*The task*:
Filter the records below and copy every line containing the word "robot".

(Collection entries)

_____

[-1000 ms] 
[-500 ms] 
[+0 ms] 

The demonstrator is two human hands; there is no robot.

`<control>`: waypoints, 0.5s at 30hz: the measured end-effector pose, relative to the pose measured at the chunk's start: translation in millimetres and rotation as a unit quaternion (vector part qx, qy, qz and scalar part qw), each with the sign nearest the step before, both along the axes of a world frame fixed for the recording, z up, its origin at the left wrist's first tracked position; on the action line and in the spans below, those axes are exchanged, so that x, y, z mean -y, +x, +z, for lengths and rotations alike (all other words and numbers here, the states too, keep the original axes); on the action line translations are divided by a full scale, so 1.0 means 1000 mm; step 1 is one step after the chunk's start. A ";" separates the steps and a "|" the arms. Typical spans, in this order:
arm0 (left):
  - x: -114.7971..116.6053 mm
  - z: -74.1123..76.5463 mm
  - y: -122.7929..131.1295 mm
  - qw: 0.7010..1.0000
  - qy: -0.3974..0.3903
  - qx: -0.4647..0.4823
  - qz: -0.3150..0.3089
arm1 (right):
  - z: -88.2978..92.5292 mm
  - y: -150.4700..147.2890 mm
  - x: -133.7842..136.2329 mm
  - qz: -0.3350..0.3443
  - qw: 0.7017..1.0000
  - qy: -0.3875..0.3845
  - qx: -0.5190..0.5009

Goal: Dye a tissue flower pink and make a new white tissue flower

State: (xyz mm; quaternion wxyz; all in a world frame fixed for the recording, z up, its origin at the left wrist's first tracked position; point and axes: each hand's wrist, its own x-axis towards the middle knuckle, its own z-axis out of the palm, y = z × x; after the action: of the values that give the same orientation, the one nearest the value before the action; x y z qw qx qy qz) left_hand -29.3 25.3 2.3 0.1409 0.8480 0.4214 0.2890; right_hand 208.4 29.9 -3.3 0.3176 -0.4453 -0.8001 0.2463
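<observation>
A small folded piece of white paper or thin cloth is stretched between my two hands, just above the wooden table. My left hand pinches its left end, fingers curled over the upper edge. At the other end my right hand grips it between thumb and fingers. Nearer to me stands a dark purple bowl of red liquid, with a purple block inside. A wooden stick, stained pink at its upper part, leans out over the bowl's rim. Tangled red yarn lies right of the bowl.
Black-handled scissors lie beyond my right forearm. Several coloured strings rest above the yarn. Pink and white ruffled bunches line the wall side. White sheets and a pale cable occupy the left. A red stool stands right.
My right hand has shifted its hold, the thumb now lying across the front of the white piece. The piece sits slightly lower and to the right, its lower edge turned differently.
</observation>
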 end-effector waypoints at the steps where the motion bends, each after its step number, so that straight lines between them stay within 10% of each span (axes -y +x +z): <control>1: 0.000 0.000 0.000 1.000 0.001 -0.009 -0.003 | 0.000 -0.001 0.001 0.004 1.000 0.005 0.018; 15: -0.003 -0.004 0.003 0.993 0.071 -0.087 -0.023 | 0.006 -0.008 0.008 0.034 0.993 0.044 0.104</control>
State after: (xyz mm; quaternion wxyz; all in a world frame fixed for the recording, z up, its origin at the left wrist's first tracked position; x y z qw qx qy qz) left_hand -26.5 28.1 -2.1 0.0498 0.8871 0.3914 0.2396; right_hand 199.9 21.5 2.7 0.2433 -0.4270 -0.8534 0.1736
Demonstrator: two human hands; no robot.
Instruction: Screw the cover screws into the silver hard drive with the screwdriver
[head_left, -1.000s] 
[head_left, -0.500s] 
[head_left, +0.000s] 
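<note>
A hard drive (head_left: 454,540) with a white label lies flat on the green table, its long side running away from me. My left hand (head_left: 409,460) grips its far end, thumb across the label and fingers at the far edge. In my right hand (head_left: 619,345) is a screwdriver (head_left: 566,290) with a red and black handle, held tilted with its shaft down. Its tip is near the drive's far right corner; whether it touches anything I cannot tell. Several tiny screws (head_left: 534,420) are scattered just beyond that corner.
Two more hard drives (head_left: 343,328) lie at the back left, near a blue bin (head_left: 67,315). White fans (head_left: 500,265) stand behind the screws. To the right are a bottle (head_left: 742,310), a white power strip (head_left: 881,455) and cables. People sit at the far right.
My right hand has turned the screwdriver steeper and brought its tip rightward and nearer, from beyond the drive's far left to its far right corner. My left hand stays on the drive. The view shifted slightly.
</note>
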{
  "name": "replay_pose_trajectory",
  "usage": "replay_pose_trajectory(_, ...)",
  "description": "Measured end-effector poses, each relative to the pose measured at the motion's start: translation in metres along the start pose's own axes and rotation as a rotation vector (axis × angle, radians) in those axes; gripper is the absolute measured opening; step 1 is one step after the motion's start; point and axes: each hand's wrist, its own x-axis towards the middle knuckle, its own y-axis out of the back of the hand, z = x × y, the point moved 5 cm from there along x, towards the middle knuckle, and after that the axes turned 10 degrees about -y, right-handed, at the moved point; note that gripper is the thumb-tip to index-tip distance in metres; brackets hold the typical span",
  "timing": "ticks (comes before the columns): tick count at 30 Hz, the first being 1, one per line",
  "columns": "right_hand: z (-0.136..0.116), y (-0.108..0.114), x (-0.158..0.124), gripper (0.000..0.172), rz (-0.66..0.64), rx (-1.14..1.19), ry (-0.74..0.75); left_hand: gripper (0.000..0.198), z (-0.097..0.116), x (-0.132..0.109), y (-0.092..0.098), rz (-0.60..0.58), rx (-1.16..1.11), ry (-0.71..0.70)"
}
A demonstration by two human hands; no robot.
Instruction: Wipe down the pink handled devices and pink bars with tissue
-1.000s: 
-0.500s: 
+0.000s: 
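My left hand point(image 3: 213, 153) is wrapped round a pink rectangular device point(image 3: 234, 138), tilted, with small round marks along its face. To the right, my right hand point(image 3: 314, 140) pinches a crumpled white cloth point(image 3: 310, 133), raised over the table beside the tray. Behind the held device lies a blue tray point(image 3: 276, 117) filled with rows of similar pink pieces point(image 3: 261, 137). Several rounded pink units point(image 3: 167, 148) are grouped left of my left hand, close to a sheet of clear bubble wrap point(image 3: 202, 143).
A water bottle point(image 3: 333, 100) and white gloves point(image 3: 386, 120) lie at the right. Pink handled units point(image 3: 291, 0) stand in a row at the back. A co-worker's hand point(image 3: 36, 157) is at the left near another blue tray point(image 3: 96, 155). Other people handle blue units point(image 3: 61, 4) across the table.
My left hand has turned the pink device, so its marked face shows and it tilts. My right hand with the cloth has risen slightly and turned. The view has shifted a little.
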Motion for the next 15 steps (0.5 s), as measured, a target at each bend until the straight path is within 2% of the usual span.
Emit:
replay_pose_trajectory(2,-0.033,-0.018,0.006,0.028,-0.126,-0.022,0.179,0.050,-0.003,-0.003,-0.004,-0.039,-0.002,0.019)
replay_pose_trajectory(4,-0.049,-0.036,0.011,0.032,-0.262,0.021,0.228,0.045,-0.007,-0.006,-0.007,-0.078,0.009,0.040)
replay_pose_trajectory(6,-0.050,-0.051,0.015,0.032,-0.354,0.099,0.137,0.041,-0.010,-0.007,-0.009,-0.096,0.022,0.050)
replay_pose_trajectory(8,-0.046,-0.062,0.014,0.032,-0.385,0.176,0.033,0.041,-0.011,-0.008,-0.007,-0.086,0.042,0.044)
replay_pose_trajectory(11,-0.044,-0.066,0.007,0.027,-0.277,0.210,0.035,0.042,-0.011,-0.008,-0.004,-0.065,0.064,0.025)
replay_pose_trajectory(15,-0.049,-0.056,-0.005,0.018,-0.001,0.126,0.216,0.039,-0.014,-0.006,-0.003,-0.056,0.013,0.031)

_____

*Answer to the exercise*:
The demonstrator is two human hands; there is no robot.
Demonstrator: two human hands; no robot.
A demonstration by two human hands; no robot.

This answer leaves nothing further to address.